**How to complete this task**
The response should contain only those lines of the entries below that include the string "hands".

======== Stored data

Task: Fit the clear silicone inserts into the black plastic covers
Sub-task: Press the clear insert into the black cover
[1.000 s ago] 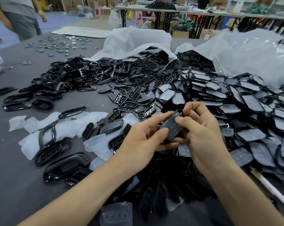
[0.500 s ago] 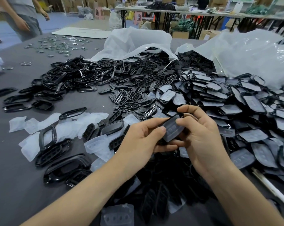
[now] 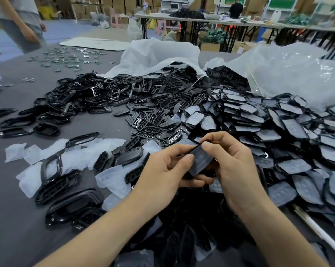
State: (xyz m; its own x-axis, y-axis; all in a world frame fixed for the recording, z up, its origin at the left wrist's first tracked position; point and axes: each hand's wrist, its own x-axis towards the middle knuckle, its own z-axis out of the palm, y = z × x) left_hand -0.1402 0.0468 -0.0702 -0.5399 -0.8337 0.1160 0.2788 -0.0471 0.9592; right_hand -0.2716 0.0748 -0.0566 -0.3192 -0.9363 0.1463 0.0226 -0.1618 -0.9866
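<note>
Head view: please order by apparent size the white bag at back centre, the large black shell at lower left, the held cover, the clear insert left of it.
1. white bag
2. large black shell
3. held cover and clear insert look alike; unranked.

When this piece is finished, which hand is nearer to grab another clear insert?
Probably the left hand: the loose clear silicone inserts lie just beside it, while the right hand is nearer the pile of filled black plastic covers.
</note>
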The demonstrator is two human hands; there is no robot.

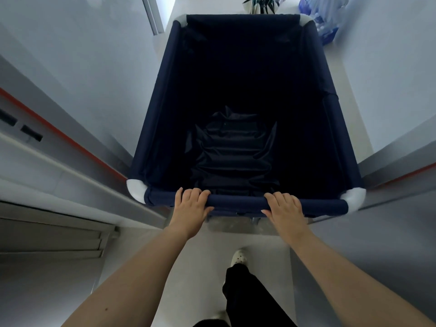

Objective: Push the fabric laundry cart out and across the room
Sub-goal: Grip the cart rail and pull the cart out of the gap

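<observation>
Your left hand and right hand are both wrapped over the near rail of the fabric laundry cart, fingers curled over the top and thumbs under the near side, set a little apart around the rail's middle. The cart is a deep navy cloth bin with padded fabric sleeves on all four top rails and white corner joints. Its inside is dark, and wrinkled fabric lies along the bottom. It stands directly ahead of you on the pale floor, between grey walls. Beyond its far right corner lies a pack of water bottles. Your white shoe steps forward below the rail.
</observation>
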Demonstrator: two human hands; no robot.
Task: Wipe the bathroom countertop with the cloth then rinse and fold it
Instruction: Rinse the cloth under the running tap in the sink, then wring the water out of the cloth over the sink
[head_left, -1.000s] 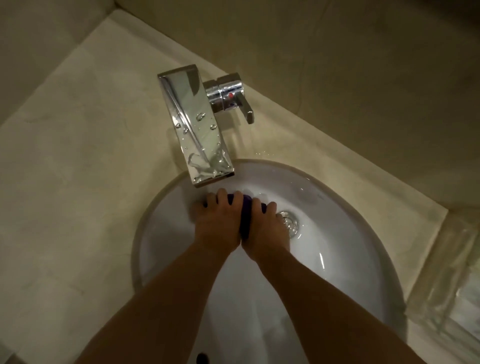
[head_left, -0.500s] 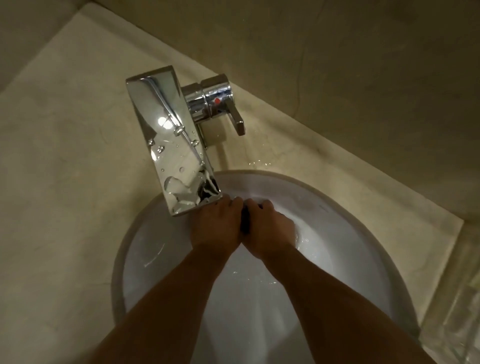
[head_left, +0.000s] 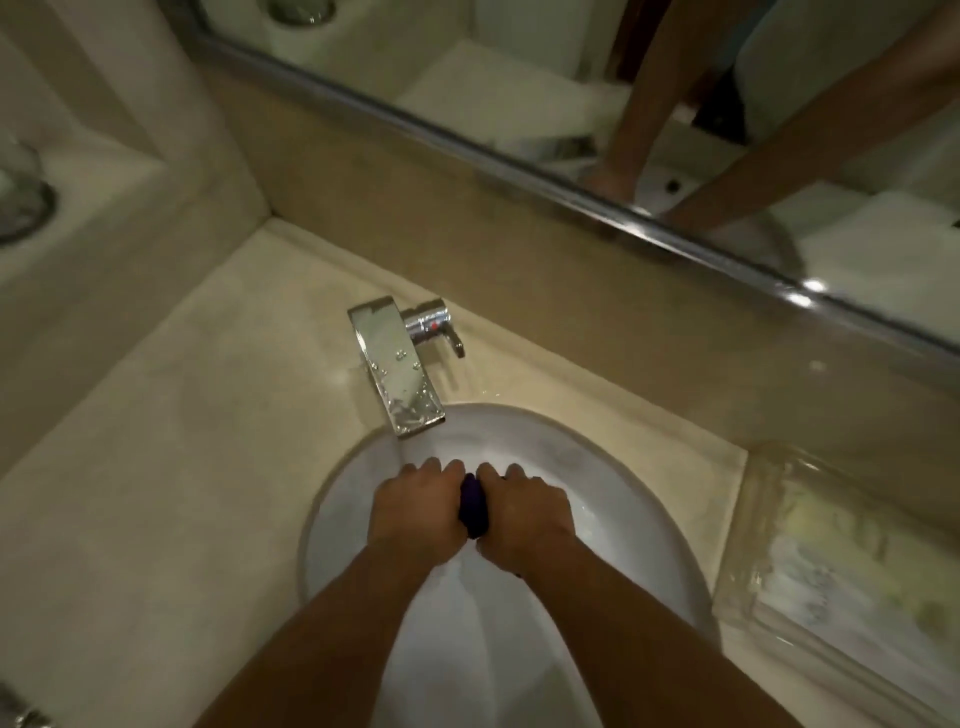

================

**Exercise solution**
The demonstrator is two human hands; there is no robot.
Demonstrator: two human hands; no robot.

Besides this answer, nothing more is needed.